Analysis  |  By Jay Asser  
   December 15, 2022

New research finds that a significant rise in high-intensity billing since 2006 isn't solely due to coding practices.

High-intensity billing for treat-and-release emergency department (ED) visits has increased notably over the past 14 years, according to a study published in Health Affairs.

Researchers used the Nationwide Emergency Department Sample to examine treat-and-release ED visits and found that 19.2% of those visits exhibited high-intensity billing in 2019—a sharp rise from 4.8% in 2006.

However, the authors state that 47% of the growth in high-intensity billing was expected due to the changes in administrative measures for patient case mix and care services as data of later years showed higher proportions of older patients and those with more serious conditions.

While the researchers admit that the remainder of the growth may involve upcoding, the study highlights that coding practices alone aren't to blame. Providers have taken criticism from payers for their role in inflating high-intensity billing over recent years.

"Coding practices have become one element of an ongoing tug-of-war between payers and providers," the authors wrote.

The study also points to there being more clinical pathways and observation care for patients with more common but potentially serious issues, while more urgent care clinics are claiming low-acuity patients. With hospitals facing pressure to reduce spending, they have greater incentive to emphasize ED visits over low-value admissions.

The authors conclude that "future policy work must address controversies around high-intensity billing" given the context of shifting emergency care landscape, but payers must also recognize that patients are getting older and have more chronic conditions.

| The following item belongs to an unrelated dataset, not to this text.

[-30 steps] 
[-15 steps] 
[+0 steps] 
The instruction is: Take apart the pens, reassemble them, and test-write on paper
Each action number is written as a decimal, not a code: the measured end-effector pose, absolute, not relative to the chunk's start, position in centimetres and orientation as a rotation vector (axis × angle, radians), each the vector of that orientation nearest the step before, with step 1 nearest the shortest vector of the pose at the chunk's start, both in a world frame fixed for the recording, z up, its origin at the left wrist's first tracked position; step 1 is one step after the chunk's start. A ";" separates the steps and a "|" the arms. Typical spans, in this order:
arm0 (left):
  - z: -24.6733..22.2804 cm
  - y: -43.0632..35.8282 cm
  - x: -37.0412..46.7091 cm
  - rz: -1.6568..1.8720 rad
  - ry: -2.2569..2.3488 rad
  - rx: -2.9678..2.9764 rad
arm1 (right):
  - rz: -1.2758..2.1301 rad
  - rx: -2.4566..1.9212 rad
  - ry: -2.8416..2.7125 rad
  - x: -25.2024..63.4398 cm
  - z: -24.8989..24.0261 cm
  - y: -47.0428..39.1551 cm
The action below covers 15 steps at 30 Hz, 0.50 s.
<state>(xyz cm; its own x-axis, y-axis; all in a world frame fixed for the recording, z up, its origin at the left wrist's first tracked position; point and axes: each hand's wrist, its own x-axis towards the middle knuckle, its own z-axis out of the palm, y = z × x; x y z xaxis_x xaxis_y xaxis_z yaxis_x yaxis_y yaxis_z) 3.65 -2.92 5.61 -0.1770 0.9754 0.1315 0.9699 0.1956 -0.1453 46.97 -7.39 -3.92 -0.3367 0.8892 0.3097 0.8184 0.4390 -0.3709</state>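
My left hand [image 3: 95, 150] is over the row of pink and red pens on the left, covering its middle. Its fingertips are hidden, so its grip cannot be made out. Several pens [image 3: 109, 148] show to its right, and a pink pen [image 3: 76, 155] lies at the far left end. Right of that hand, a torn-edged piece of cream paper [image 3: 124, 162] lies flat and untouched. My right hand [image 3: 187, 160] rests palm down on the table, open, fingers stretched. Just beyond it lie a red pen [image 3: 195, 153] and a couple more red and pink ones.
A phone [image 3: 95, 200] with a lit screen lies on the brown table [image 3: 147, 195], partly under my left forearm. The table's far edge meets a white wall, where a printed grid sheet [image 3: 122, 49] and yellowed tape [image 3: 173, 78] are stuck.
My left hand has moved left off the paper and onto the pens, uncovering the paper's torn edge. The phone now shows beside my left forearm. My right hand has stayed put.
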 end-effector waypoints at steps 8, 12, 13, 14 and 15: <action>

"In addressing potentially inappropriate billing practices, payers must acknowledge the increasing complexity of care for a treat-and-release ED patient population composed of older, more comorbid, and clinically undifferentiated patients, to avoid hospitalization, ensure safe discharge, and improve acute care outcomes," the study states. 

Jay Asser is the contributing editor for strategy at HealthLeaders. 


Nationwide Emergency Department Sample data was used to find that 19.2% of treat-and-release ED visits exhibited high intensity billing in 2019, compared to 4.8% in 2006.

Nearly half (47%) of the growth was expected because of changes in administrative measures for patient case mix and care services.

Upcoding has been an issue between providers and payers, but there are other factors leading to more high-intensity billing.